Suatu waktu di tahun 2008 dia merenung, menyadari lokasi desanya yang amat terpencil dan tersisih dari derasnya arus informasi di luar sana. Informasi hanya dapat diperoleh dari surat kabar, tapi cuma bisa diakses segelintir warga. Infrastruktur telekomunikasi sudah mulai menjangkau Melung, tapi jauh dari memadai; untuk tidak bilang memprihatinkan.

Entah bagaimana, dia pun bertekad memperkenalkan teknologi informasi, termasuk akses Internet, pada warganya. "Saya ingin membawa Internet sampai ke desa ini, apa pun caranya," Budi mengisahkan tekadnya. Ketika itu dia masih menjabat Kepala Desa (2002-2012), memimpin empat Rukun Warga.

Bermodalkan Rp1,5 juta, yang diambil dari kas desa, Budi lalu menyewa jaringan Telkom Flexi, lengkap dengan koneksi Internetnya. "Tapi, setelah beberapa bulan, koneksinya mengalami kendala. Kecepatannya sangat lambat,” kisahnya.

Di tahun 2009, mereka beralih ke Telkom Speedy.

Namun, instalasi jaringan Telkom Speedy tak semulus yang dibayangkan. Karena keterbatasan jaringan, koneksinya tidak bisa menjangkau Balai Desa Melung.
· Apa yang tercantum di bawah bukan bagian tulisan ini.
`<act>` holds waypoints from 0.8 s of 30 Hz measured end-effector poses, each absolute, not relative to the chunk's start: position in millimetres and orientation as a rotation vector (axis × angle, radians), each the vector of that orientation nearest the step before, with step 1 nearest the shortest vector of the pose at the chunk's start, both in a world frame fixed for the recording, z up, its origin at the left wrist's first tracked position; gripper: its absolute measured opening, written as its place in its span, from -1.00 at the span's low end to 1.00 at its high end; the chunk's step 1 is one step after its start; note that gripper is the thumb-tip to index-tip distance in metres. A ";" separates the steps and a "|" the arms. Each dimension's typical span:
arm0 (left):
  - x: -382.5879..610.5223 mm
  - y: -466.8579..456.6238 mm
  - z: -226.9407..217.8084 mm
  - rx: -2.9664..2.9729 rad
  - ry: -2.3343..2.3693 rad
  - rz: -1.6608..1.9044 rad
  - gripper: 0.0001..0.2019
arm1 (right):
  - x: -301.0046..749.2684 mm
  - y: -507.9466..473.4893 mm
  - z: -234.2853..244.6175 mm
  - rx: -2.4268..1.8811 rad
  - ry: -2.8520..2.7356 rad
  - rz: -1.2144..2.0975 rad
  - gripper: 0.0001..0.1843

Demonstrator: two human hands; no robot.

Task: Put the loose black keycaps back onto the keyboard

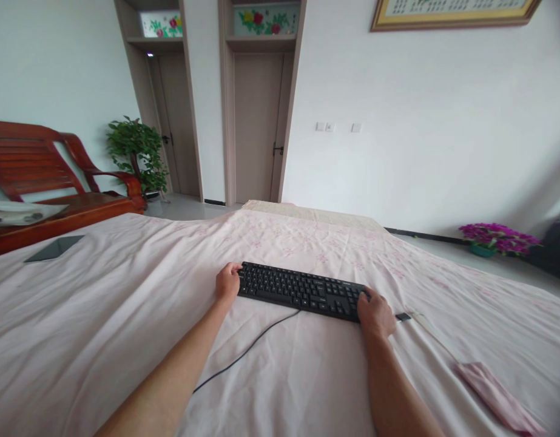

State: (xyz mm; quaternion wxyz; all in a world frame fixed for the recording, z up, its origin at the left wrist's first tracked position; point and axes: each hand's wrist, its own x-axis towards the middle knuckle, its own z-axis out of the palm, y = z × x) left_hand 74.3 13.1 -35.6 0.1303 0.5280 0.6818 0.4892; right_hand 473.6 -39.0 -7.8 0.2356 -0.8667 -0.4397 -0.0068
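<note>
A black computer keyboard (302, 290) is held by its two short ends above or on the pale pink, flower-patterned sheet (280, 370); whether it touches the sheet I cannot tell. My left hand (228, 281) grips the left end, with its thumb over the top corner. The right end is in my right hand (377, 312), thumb on the keys and the other fingers hidden beneath. A thin black cable (250, 347) runs from below the keyboard toward me, passing behind my left forearm.
Right of the keyboard lie a small dark object (403, 317) and a folded pink cloth (498, 394) with a cord. A dark flat tablet-like panel (54, 249) rests at the left. Beyond stand a wooden bench (38, 167), a leafy plant (136, 152) and purple flowers (500, 237).
</note>
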 end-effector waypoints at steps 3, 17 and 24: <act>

Lagi-lagi Budi dipaksa memutar otak.

Tak lantas patah arang, dia pun menemukan siasat: menyambung jaringan Speedy terdekat dengan rumahnya, yang berjarak satu kilometer dari Balai Desa.
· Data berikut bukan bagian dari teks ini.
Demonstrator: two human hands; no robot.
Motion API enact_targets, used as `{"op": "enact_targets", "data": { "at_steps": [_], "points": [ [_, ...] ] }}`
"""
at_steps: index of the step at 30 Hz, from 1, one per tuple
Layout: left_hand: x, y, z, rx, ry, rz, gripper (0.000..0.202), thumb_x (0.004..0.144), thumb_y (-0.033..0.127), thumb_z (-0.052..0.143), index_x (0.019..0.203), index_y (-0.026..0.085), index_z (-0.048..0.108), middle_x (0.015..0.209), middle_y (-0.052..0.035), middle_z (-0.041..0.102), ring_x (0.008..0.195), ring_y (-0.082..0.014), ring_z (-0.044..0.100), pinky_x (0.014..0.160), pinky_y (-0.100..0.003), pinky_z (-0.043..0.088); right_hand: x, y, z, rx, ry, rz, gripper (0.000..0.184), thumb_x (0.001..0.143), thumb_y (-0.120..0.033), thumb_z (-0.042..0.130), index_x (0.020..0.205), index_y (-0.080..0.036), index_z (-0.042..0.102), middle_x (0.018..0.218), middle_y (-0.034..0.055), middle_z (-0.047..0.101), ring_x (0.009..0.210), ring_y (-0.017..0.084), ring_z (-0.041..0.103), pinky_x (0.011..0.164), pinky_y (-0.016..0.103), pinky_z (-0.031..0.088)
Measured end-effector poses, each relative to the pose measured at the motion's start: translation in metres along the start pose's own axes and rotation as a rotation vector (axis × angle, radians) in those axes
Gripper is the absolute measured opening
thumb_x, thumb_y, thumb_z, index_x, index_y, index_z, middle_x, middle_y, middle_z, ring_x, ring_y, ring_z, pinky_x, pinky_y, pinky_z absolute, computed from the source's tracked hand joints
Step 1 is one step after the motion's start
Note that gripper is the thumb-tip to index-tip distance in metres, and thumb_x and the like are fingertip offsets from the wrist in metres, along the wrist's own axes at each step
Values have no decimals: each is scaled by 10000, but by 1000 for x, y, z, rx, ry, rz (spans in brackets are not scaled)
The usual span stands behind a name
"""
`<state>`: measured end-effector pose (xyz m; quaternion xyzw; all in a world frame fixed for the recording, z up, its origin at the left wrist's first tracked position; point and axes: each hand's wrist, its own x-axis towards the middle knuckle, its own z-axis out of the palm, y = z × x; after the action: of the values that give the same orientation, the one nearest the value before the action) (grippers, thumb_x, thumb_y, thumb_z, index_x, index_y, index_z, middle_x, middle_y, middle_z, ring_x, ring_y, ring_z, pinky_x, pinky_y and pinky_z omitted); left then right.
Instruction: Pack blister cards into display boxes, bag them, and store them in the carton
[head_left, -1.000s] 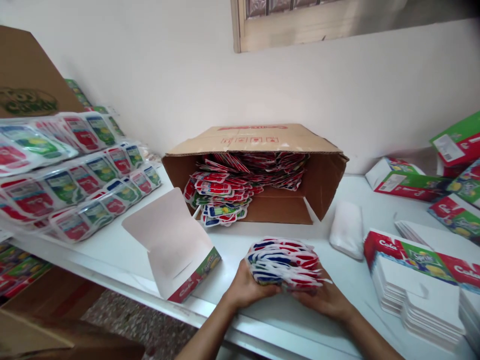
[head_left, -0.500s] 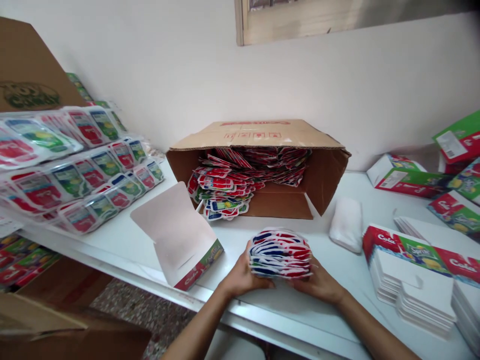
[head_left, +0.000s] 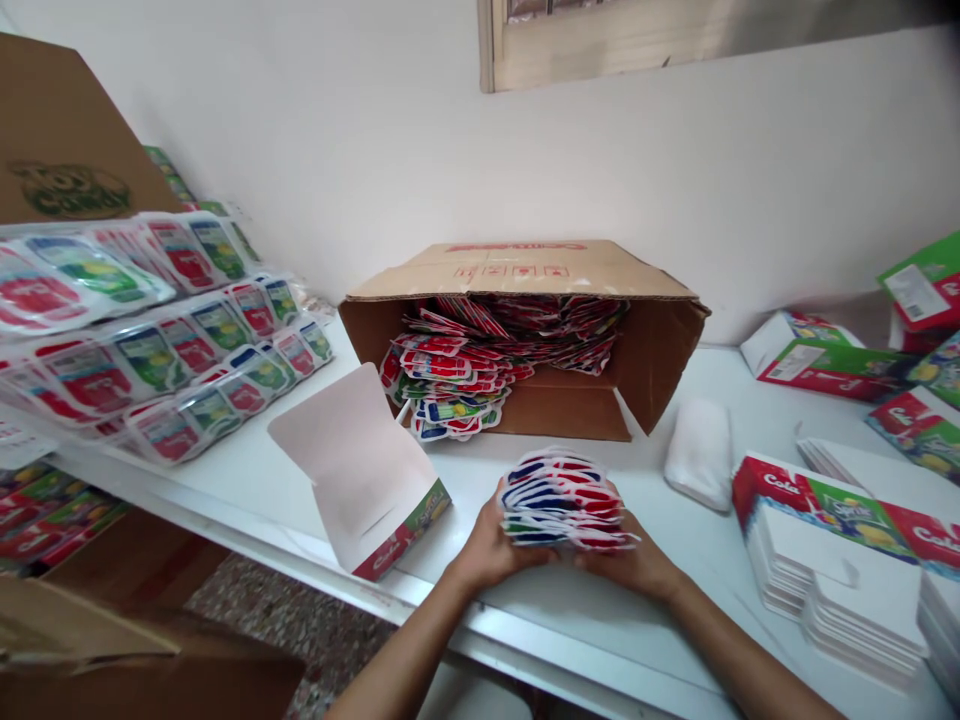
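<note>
A thick stack of candy sachets (head_left: 564,500), red, blue and green with white edges, is gripped from both sides just over the front of the table. My left hand (head_left: 491,545) closes round its left side, and my right hand (head_left: 637,555) presses on its right side, with the thumbs low at the front. To the left stands a small display box (head_left: 409,535) with its lid up and a white inside. Behind the stack, a brown carton (head_left: 525,270) lies on its side, its mouth facing me, with many loose sachets (head_left: 450,375) spilling towards its front left.
Flat printed boxes (head_left: 832,560) are piled at the right, beside a white folded bundle (head_left: 699,455). Made-up boxes (head_left: 825,360) lie farther back. Clear bags of sachets (head_left: 187,345) fill the left; an open carton (head_left: 90,650) stands below the table edge.
The stack has tilted slightly and its sachets sit a little differently between my hands. The whole view has shifted slightly. Both hands keep their hold.
</note>
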<state>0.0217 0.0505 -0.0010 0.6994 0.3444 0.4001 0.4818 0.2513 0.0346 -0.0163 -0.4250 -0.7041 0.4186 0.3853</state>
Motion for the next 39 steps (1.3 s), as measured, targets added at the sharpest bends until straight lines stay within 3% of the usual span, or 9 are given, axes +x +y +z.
{"op": "enact_targets", "data": {
  "at_steps": [2, 5, 9, 15, 19, 21, 27, 33, 39],
  "points": [
    [-1, -2, -3, -94, -43, -38, 748, 568, 289, 880, 1238, 182, 566, 1340, -119, 550, 1215, -331, 532, 1101, -487, 354, 1, 6, -3, -16, 25, 5, 838, 597, -395, 843, 1332, -234, 473, 1399, 124, 496, 1303, 348, 442, 1135, 543, 287],
    [-4, -5, -7, -166, -101, -69, 962, 448, 257, 930, 1302, 181, 495, 1418, -132, 475, 1280, -346, 469, 1145, -500, 271, 3, 8, -6, -13, 65, 10, 943, 564, -402, 869, 1369, -225, 409, 1446, 145, 435, 1346, 358, 384, 1143, 554, 253],
    [-5, -5, -6, -249, -119, -92, 1032, 490, 231, 911, 1369, 190, 371, 1374, -132, 514, 1277, -328, 476, 1119, -485, 316, 3, 5, -5, 141, -83, 7, 838, 653, -378, 821, 1372, -231, 417, 1402, 132, 501, 1274, 310, 490, 1101, 507, 357],
    [4, -2, -2, -233, -31, -8, 949, 585, 246, 845, 1374, 180, 322, 1360, -143, 514, 1278, -316, 471, 1111, -467, 330, -2, 10, -1, 129, -6, 14, 636, 709, -355, 776, 1269, -204, 515, 1391, 146, 505, 1288, 315, 474, 1097, 535, 349],
    [-1, -2, -5, -210, -100, -55, 1161, 515, 272, 897, 1450, 200, 214, 1400, -145, 478, 1318, -337, 426, 1148, -493, 271, -1, 8, 0, 111, -27, 10, 561, 741, -330, 734, 1248, -202, 530, 1387, 142, 511, 1271, 304, 494, 1067, 525, 392],
    [-6, -2, -4, -184, -73, -72, 1283, 462, 270, 922, 1477, 214, 139, 1436, -149, 434, 1338, -346, 398, 1162, -498, 249, 1, 6, 1, 88, -16, -9, 597, 706, -330, 765, 1239, -192, 533, 1393, 147, 507, 1263, 303, 501, 1074, 516, 386],
    [-6, 0, 6, -118, 65, -36, 1006, 539, 256, 871, 1376, 196, 316, 1391, -143, 487, 1300, -336, 441, 1134, -497, 310, 5, 7, 6, 155, -8, 8, 729, 596, -375, 856, 1223, -190, 534, 1292, 142, 596, 1211, 308, 546, 1079, 519, 381],
    [-2, 3, 6, -198, 70, -23, 1013, 525, 259, 889, 1353, 198, 309, 1362, -148, 510, 1275, -340, 471, 1099, -487, 357, 6, 10, 6, 167, 53, 7, 835, 610, -385, 852, 1321, -211, 452, 1313, 153, 578, 1206, 322, 552, 1054, 535, 406],
    [-1, 3, 5, -284, 12, -14, 938, 588, 275, 866, 1362, 200, 341, 1376, -142, 512, 1290, -345, 464, 1099, -506, 358, 12, 15, 0, 71, -50, -58, 635, 678, -376, 809, 1252, -217, 588, 1348, 124, 570, 1239, 324, 525, 1086, 510, 370]
  ]
}}
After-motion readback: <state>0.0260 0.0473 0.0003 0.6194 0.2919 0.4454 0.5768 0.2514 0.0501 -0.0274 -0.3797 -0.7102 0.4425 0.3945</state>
"Untuk meneruskan koneksi Internet agar bisa sampai ke Balai Desa, kami mengambil dana lagi dari kas desa sebesar Rp4,5 juta. Dana itu untuk membeli antena pemancar dan penerima. Pemancar dipasang di rumah saya, sedangkan antena penerima di Balai Desa."

Budi menjelaskan alat pemancar dan penerima yang dibelinya adalah antena omni. Ini antena nirkabel sederhana, berwujud tiang panjang menyerupai busur panah. Fungsinya pun tak mewah, cuma untuk memperluas area jangkauan sinyal Wi-Fi. Semakin besar volume dBi, maka semakin luas atau jauh pula area yang bisa dijangkau.

Sedikit demi sedikit, jangkauan Internet diperluas.

Selain di rumah Budi di Dusun Gerembul Melung dan Balai Desa, antena omni juga dipasangkan di gedung SMP Negri 3 Kedung Banteng. Ini sebagai entry point Internet untuk dua dusun lain, yaitu Gerembul Depok dan Gerembul Kaliputra.

Untuk satu antena omni, diperlukan biaya Rp1,2 juta. Total, dia merogoh Rp3,6 juta untuk tiga antena.

Untuk antena yang menyebar sinyal hotspot di Balai Desa dibeli seharga Rp475 ribu. "Menggunakan router. Alat ini dipasang di tempat yang tinggi menggunakan pipa, supaya bisa menjangkau seluruh area Balai Desa," terang Budi.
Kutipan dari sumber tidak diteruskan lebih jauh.